The Triumph of Chastity. Tray painting, side A, 1450-60, Museum of Art of the North. Carolina, Reilly.
Naked boys with poppy heads. Tray painting, side B, 1450-60, Museum of Art of the North. Carolina, Reilly.
The triumph of love. 1453-55, Tray Painting, National Gallery, London.
The triumph of love. 1460s, Tray painting. Victoria and Albert Museum, London.
Portrait of Matteo Olivieri. Washington, National Gallery of Art.
Portrait of the Prickly Salutati. Code thumbnail. Florence, Medicare Laurenzian Library.
There are two portraits in the artist’s catalog (although not all experts share this attribution): one from the National Gallery of Art, Washington, (The male portrait, according to the inscription is shown by Matteo Olivieri), the other from the Chrysler Museum, Norfolk (The male portrait, according to the inscription depicts the son of Matteo Olivieri - Michele).
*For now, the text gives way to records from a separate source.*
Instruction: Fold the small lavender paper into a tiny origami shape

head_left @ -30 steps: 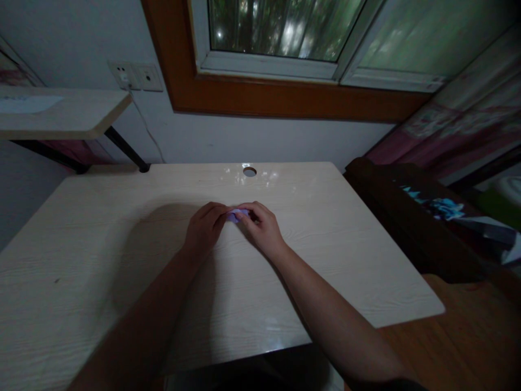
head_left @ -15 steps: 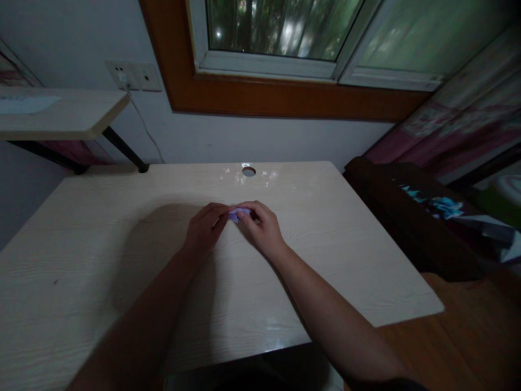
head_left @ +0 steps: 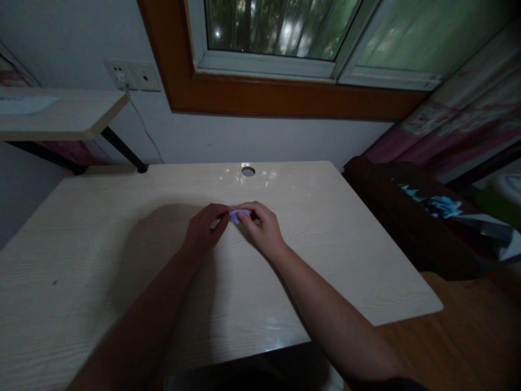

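Between my two hands is a small piece of folded purple paper (head_left: 235, 217), just above or on the pale wood-grain desk (head_left: 334, 244). My left hand (head_left: 205, 228) pinches its left end with thumb and forefinger. On the other side my right hand (head_left: 262, 225) grips it, the thumb lying across the front and the fingers behind. The fingers cover much of the paper, so its full shape is hidden.
A round cable hole (head_left: 248, 171) is cut near the desk's back edge. At the back left stands a raised shelf (head_left: 61, 125) on black legs. To the right, a dark brown piece of furniture (head_left: 391, 217) bears crumpled blue scraps (head_left: 443, 206).
My left thumb has shifted slightly and a little more of the purple paper shows below the fingers. My right hand stays nearly still.
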A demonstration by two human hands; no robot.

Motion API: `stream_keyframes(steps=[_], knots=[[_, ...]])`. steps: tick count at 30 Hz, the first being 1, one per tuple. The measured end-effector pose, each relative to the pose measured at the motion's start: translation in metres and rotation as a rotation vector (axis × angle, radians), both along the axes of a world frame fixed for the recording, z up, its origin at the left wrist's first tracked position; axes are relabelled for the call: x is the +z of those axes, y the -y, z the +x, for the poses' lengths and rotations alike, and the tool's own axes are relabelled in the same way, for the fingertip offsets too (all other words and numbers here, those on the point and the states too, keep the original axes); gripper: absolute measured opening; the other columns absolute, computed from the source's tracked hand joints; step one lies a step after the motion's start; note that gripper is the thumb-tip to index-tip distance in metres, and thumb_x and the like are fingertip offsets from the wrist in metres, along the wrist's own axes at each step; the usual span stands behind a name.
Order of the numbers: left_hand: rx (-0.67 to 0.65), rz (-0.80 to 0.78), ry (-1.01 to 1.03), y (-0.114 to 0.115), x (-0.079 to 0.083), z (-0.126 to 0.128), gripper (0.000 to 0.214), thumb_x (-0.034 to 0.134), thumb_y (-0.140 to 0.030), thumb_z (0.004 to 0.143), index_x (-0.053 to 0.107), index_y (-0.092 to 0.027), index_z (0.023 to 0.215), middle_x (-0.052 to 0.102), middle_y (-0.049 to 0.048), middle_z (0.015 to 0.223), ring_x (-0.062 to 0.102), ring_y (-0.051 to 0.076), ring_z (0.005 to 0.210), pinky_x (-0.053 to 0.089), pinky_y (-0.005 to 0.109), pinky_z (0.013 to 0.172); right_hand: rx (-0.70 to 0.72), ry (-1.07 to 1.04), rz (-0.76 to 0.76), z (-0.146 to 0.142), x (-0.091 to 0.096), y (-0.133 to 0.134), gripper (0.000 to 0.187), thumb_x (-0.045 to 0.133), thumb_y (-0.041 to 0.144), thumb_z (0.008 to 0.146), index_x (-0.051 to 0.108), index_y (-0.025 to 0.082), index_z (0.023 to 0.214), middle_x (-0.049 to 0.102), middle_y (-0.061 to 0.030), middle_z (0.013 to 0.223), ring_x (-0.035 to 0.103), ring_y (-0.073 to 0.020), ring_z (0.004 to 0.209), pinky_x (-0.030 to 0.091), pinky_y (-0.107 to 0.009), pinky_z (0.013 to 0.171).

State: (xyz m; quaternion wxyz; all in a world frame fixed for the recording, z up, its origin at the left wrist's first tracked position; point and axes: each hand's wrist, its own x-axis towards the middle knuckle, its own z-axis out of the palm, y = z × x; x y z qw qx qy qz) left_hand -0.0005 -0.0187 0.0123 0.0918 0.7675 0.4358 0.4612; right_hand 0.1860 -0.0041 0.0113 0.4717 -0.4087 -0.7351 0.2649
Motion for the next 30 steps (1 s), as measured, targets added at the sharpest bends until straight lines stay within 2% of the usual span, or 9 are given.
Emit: stream_keyframes(steps=[8, 14, 19, 30], knots=[[-0.009, 0.096, -0.028, -0.003, -0.0042, -0.0009, 0.014, 0.057, -0.024, 0.093, 0.066, -0.02, 0.104, 0.073, 0.0047, 0.095, 0.069, 0.013, 0.085, 0.056, 0.025, 0.078, -0.001, 0.006, 0.024, -0.0002, 0.0, 0.0005, 0.018, 0.059, 0.033, 0.093, 0.068, 0.022, 0.105, 0.068, -0.0042, 0.087, 0.06, -0.0163, 0.076, 0.046, -0.029, 0.07], [0.032, 0.048, -0.05, -0.0034, -0.0082, -0.0046, 0.018, 0.053, -0.026, 0.096, 0.067, -0.019, 0.103, 0.073, 0.0054, 0.095, 0.068, 0.014, 0.087, 0.054, 0.024, 0.081, 0.018, 0.001, 0.032, 0.0001, -0.0004, -0.0005, 0.018, 0.06, 0.033, 0.092, 0.069, 0.022, 0.104, 0.069, -0.0047, 0.089, 0.061, -0.0165, 0.077, 0.047, -0.029, 0.07], [0.042, 0.015, -0.038, -0.0015, -0.0048, -0.0027, 0.018, 0.052, -0.026, 0.096, 0.068, -0.019, 0.102, 0.073, 0.0053, 0.094, 0.068, 0.014, 0.084, 0.054, 0.023, 0.078, 0.017, -0.01, 0.035, -0.0004, -0.0004, -0.0005, 0.016, 0.06, 0.032, 0.092, 0.068, 0.023, 0.102, 0.069, -0.0038, 0.088, 0.061, -0.0163, 0.076, 0.047, -0.029, 0.07], [0.017, 0.049, -0.013, -0.0008, -0.0024, -0.001, 0.015, 0.056, -0.024, 0.094, 0.067, -0.017, 0.1, 0.073, 0.0048, 0.09, 0.069, 0.013, 0.08, 0.055, 0.022, 0.075, 0.016, -0.021, 0.058, -0.0011, -0.0004, -0.0002, 0.014, 0.063, 0.03, 0.091, 0.068, 0.022, 0.101, 0.069, -0.0033, 0.089, 0.062, -0.016, 0.078, 0.047, -0.029, 0.072]])
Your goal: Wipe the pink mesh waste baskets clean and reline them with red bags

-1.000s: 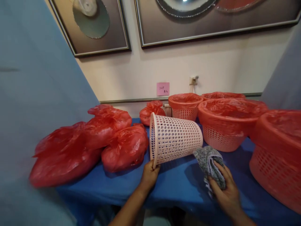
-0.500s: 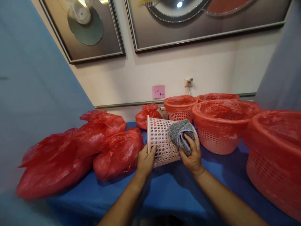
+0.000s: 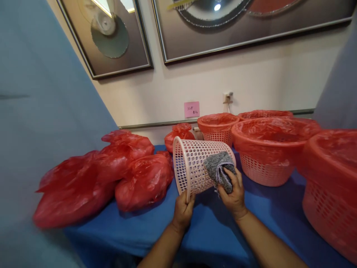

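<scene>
A pale pink perforated basket [image 3: 193, 165] lies tipped on its side above the blue tablecloth [image 3: 212, 230], its open mouth turned left. My left hand [image 3: 182, 210] grips the lower rim of the basket. My right hand [image 3: 233, 191] is closed on a folded grey cloth [image 3: 219, 169] and presses it against the basket's side wall near its base.
Several crumpled red plastic bags [image 3: 106, 175] lie on the left of the table. Pink baskets lined with red bags [image 3: 267, 149] stand at the back and right, one [image 3: 331, 182] close to the right edge. A pink note [image 3: 192, 109] sticks on the wall.
My right hand lifted the grey cloth from the table onto the basket's side, then slid it slightly down and right. My left hand shifted along the rim to its lower edge.
</scene>
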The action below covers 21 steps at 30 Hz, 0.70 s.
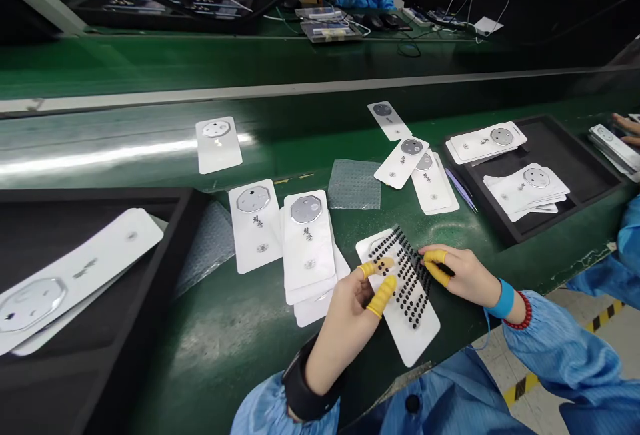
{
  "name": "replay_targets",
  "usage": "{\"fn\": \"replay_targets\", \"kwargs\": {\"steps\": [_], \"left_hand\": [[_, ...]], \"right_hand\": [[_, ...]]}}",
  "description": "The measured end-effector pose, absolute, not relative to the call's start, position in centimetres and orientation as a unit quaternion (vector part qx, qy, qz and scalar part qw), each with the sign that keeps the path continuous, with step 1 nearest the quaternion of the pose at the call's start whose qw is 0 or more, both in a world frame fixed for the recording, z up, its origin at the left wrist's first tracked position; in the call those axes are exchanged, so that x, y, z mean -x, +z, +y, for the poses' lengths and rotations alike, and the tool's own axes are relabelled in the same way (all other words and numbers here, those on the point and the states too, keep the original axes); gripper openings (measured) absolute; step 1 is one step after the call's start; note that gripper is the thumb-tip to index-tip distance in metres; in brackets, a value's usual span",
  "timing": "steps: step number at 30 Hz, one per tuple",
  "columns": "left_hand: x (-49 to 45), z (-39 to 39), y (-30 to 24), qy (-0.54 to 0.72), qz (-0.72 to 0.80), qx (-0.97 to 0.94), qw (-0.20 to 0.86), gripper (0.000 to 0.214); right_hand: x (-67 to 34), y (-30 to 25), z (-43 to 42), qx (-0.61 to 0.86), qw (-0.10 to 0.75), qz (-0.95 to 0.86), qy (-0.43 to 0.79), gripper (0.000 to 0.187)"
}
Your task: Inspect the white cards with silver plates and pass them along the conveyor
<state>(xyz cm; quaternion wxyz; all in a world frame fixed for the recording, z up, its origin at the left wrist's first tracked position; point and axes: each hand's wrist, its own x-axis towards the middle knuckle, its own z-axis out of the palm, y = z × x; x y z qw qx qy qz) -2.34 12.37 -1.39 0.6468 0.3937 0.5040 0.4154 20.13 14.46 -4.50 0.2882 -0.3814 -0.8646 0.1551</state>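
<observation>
A clear sheet with rows of small black dots (411, 280) is held at a slant over a white phone back panel (417, 347) near the table's front edge. My left hand (350, 308), with yellow finger cots on thumb and forefinger, has closed on the sheet's left side. At its right edge, my right hand (463, 276) pinches the same sheet between fingers in yellow cots. The sheet and my left fingers partly cover the panel's round camera area. Just left of my left hand lies a stack of white back panels (309, 255), beside a single panel (254, 241).
Black trays (575, 148) with panels stand right and left. Purple tweezers (461, 189) lie by a panel pile (434, 188). A bubble-wrap piece (354, 185) lies mid-table. One panel (218, 146) sits farther back. Another person's hand (627, 128) shows at far right.
</observation>
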Motion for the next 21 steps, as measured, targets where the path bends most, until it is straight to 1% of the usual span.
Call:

In addition, the Apollonio workshop produced books richly decorated with miniatures. The most famous of them are: “The Divine Comedy” by Dante Alighieri, “Triumphs” by Francesco Petrarch and “Bucolics” by Publius Virgil Maron.
Notes
- ↑ German National Library , Berlin State Library , Bavarian State Library , etc. Record # 124255140 // General Normative Control (GND) - 2012—2016.
- ↑ RKDartists
- ↑ AGORHA
Bibliography
- W. Stechow , Marco del Buono and Apollonio di Giovanni, cassoni painters, in Bulletin of the Allen Memorial Art Museum, I (1944), pp. 5-21;
- EH Gombrich, Apollonio di Giovanni ..., in Journal of the Warburg and Courtauld Institutes, XVIII (1955), pp. 16–34;
- E. Callmann, Apollonio di Giovanni, Oxford 1974;
- A. Garzelli, Miniatura fiorentina del Rinascimento, 1440-1525, I, Firenze 1985, p. 41;
- E. Callmann, Apollonio di Giovanni and painting for the early Renaissance room, in Antichità viva, XXVII (1988);
- AM Bernacchioni, Botteghe di artisti e artigiani nel XV secolo, in G. Trotta, Gli antichi chiassi tra Ponte Vecchio e S. Trinita, Firenze 1992, pp. 210, 212 n. 15;
- M. Haines, Il mondo dello Scheggia: persone e luoghi di una carriera, in L. Bellosi - M. Haines, Lo Scheggia, Firenze-Siena 1999.
- CB Strehlke. Italian paintings 1250-1450. John G. Johnson Collection and the Philadelphia Museum of Art. 2004, pp. 62–64
- Art and Love in Renaissance Italy, Exh. cat., Metropolitan Museum of Art, 2008, pp. 129–136, 158–159,
- Da Donatello a Lippi. Officina pratese. Exh. cat. SKIRA, Milano, 2013, pp. 142-147.